しかし、警備を抑えにかかっている二人は手一杯で、傍に控えた一人のみしか頼れない。
そして彼の後ろには、好意的ではない目つきの警備の人たちがいる。
馬鹿でも知恵はあるため、この場の不利は悟れた。
「ええい、もうあんな女たちのことはいい! すぐにこの町から離れるぞ!」
「はっ! 退け、退け!」
傍に控えていた一人が剣を振り回して、警備の人たちを近寄らせないように移動する。
その間、取り調べの二人を抑えていた二人が、テフランが失神させた二人を抱え、馬鹿な男性と共に詰所の外へと出る。

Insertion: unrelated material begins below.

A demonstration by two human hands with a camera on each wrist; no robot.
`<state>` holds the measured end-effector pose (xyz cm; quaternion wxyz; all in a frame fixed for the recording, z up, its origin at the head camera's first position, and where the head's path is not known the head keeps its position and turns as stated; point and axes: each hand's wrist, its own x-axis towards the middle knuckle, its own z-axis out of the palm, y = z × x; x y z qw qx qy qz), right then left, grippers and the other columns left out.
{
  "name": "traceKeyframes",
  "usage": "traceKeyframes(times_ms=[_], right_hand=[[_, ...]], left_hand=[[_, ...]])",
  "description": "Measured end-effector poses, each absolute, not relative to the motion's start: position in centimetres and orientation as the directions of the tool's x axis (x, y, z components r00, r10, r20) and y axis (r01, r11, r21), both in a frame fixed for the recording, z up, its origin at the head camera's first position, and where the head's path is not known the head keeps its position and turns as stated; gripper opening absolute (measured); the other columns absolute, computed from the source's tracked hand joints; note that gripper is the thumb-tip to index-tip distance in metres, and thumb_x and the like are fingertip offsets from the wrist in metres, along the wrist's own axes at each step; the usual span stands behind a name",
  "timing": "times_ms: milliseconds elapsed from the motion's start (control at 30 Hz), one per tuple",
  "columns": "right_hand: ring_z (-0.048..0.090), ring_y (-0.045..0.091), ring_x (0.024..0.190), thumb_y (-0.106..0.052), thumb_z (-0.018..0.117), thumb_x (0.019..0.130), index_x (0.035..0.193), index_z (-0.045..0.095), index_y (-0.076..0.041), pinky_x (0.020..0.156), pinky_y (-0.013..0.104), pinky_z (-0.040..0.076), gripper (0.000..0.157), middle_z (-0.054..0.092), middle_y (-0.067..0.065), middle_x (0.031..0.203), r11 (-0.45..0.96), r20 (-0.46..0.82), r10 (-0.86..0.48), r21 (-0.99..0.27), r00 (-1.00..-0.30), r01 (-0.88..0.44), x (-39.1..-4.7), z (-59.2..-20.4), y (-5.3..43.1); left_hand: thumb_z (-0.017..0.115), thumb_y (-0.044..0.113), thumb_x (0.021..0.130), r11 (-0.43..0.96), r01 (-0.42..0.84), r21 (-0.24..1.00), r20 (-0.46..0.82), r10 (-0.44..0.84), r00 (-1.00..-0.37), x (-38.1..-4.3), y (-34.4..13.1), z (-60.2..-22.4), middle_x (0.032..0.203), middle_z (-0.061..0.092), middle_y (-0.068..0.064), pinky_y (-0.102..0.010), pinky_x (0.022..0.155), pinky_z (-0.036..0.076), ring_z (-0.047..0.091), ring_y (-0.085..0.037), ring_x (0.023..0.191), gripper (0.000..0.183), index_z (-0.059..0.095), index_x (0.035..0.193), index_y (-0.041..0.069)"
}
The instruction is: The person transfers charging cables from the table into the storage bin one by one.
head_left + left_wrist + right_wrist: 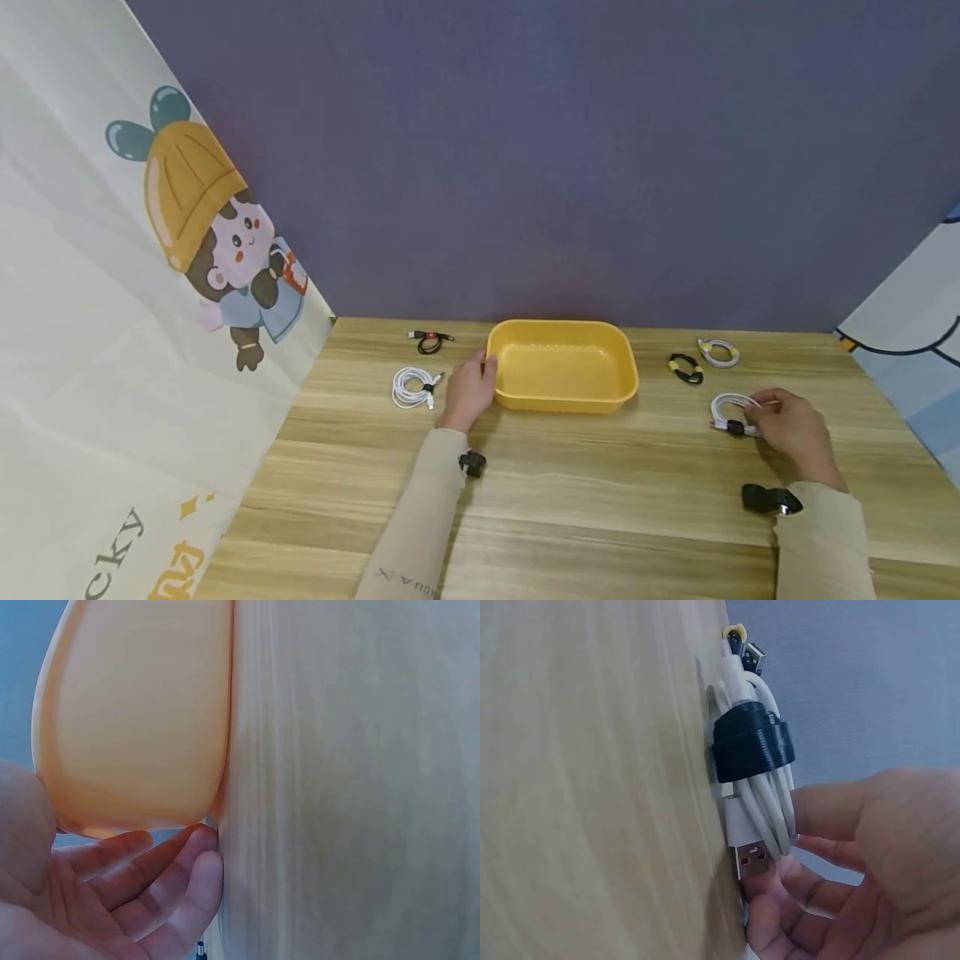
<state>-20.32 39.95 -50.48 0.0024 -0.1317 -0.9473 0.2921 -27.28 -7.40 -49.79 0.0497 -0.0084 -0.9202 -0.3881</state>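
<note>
At the left end of a yellow plastic basin (562,404), my left hand (470,390) holds the wall, thumb at the rim and fingers against the outside. The left wrist view shows the fingers low beside the wood. My right hand (795,429) pinches the right side of a coiled white USB cable (723,408) bound with a black strap (754,742). In the right wrist view, its metal USB plug (751,859) points toward the fingers. The coil is at the table surface; whether it is lifted at all I cannot tell.
Behind the right hand lie a black cable (686,369) and a white-grey cable (718,353), both with yellow ties. Left of the basin are a small black cable (431,340) and a coiled white cable (414,388). A dark panel (562,167) rises behind the wooden table (600,500).
</note>
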Motion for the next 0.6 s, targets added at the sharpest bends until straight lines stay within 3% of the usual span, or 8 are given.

このまま逃げ切ると男性と従者たちは思ったかもしれないが、外に出た瞬間に、それが思い違いだと悟る。
先頭に立つアヴァンクヌギを始め、この町の中で腕が立つ渡界者の面々が立ち並んでいたからだ。
「チッ――おい、退け! こちらに楯突くとどうなるか、分からないわけじゃないだろう!」
「はんっ。そんなこと、知ったことじゃねえな。こちとら、さんざん組合に迷惑をかけてくれた馬鹿を懲らしめにきたんだからよお」
アヴァンクヌギは唇の端を上げる笑みを浮かべると、無造作な歩き方で近寄る。
従者が立ちはだかるが、アヴァンクヌギの道行きを邪魔させるかと、渡界者たちが飛び掛かった。
そうして邪魔が居なくなったところで、アヴァンクヌギは恐怖に青い顔をする男性の腹部に重い拳を叩き込む。
「おげっ――」
あまりの衝撃に吐き気すら引っ込んだ様子で、男性は地面に頭をつけるように倒れ込む。
その後頭部を、アヴァンクヌギが踏みしめる。
「お前さんの親類縁者に、たーっぷりと迷惑料と損害賠償を払わせてやるからな。覚悟しやがれ」
ぐりぐりと踵を捻りながら、アヴァンクヌギは周囲の野次馬に向かって吠声を上げる。
「いいか! 今後、うちの組合の者にちょっかいをかけやがったら、お前らがこうなる運命だ! わかったな!」
空気が震える大声に、野次馬たちは怖気づいた様子で、おずおずと頷く。
アヴァンクヌギは鼻息を一つ吹くと、警備の人たちに従者五人を預け、権力を持った馬鹿の体を小脇に抱えて組合建物がある方向へと去っていく。野次馬たちはその姿に、最初はまばらに、次第に盛大に拍手を送る。
そんな英雄劇の終幕のような一幕に、テフランは詰所の中から遠巻きに見ながら苦笑する。
「ファルリアお母さんたちが考えた通りの行動だけどさ。組合長、ノリノリで演じすぎじゃないかな」
それでも、これでファルマヒデリアたちに対する騒動もひと段落つくだろうと、テフランは安堵する。
そして、詰所に戻ってきた警備の人たちに帰っていいかと尋ね、牢屋にいる必要がなくなったからと帰宅が許されたのだった。